Scarlett: Tomorrow is some other day!
- Melanie (this shy, intellectual woman who everyone thinks is completely spineless) stands upwards against her ain family to defend Scarlett, calling out several of Atlanta's about influential women (and, by extension, their ostracising, oppressive Southern culture). If anyone only Melanie had done so, they would take been made simply as much an outcast equally Scarlett; but every bit things go, Melanie's unyielding defense of her friend sparks a miniature civil war in the boondocks. Her oral communication is about enough to make the reader believe that Scarlett is a good person.

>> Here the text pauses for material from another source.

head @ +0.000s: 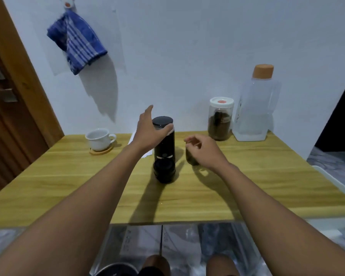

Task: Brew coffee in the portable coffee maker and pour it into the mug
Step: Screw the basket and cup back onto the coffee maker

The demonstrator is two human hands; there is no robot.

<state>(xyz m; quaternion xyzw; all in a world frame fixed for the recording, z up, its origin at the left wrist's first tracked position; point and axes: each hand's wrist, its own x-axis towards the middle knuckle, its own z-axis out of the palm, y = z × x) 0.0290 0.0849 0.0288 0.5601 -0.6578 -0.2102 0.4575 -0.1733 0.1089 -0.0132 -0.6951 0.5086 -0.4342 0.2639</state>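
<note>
The black portable coffee maker (164,150) stands upright in the middle of the wooden table (257,176). My left hand (147,134) is at its upper part: the thumb lies across the front just below the lid, the fingers stretch straight up behind it. A small dark cup (190,157) stands just right of the maker. My right hand (204,150) hovers over it with loosely curled fingers and hides its right side. The white mug (99,138) sits on a round wooden coaster (102,152) at the table's back left.
A clear jar of dark coffee (220,121) with a white lid and a clear water bottle (255,108) with an orange cap stand at the back right by the wall. A blue striped towel (76,40) hangs on the wall. A wooden door (6,108) is at left.
</note>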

- The soldier Dr. Meade is working on when Scarlett comes to beg him to help Melanie through childbirth. Despite the hellish situation he'southward in he manages to be in a fabulous mood, cheer the doctor on when he rants about the yankees ("Requite them hell, physician!") and even shows Scarlett sympathy for the predicament she's in.
- Large Sam rescuing Scarlett from 2 men that are trying to rape her. Go on in mind, at first he doesn't fifty-fifty know it's his former possessor (who he does still concur some amore for) calling for help. All he hears is a woman in distress and immediately jumps into action, non caring if she's blackness or white. He takes out of of the men with one punch and throws the other into the creek after a struggle. In the volume, he fifty-fifty offers to get back and beat them up worse if she wants him to. Scarlett, commonly a cold-hearted bitch towards anyone who helps her since she thinks that ways weakness in herself, realizes how lucky she was Sam heard her, and cheers him profusely.
- From the novel, Sometime Miss Fontaine's response when Scarlett tells her most of Tara'south cotton has been burned and the field slaves have gone.
"'Mercy me, all our field hands are gone and in that location's nobody to choice it!'" mimicked Grandma and aptitude a satiric glance on Scarlett. "What'due south wrong with your own pretty paws, Miss, and those of your sisters?"
- This film is the highest-grossing-moving-picture show of all time adjusted for inflation.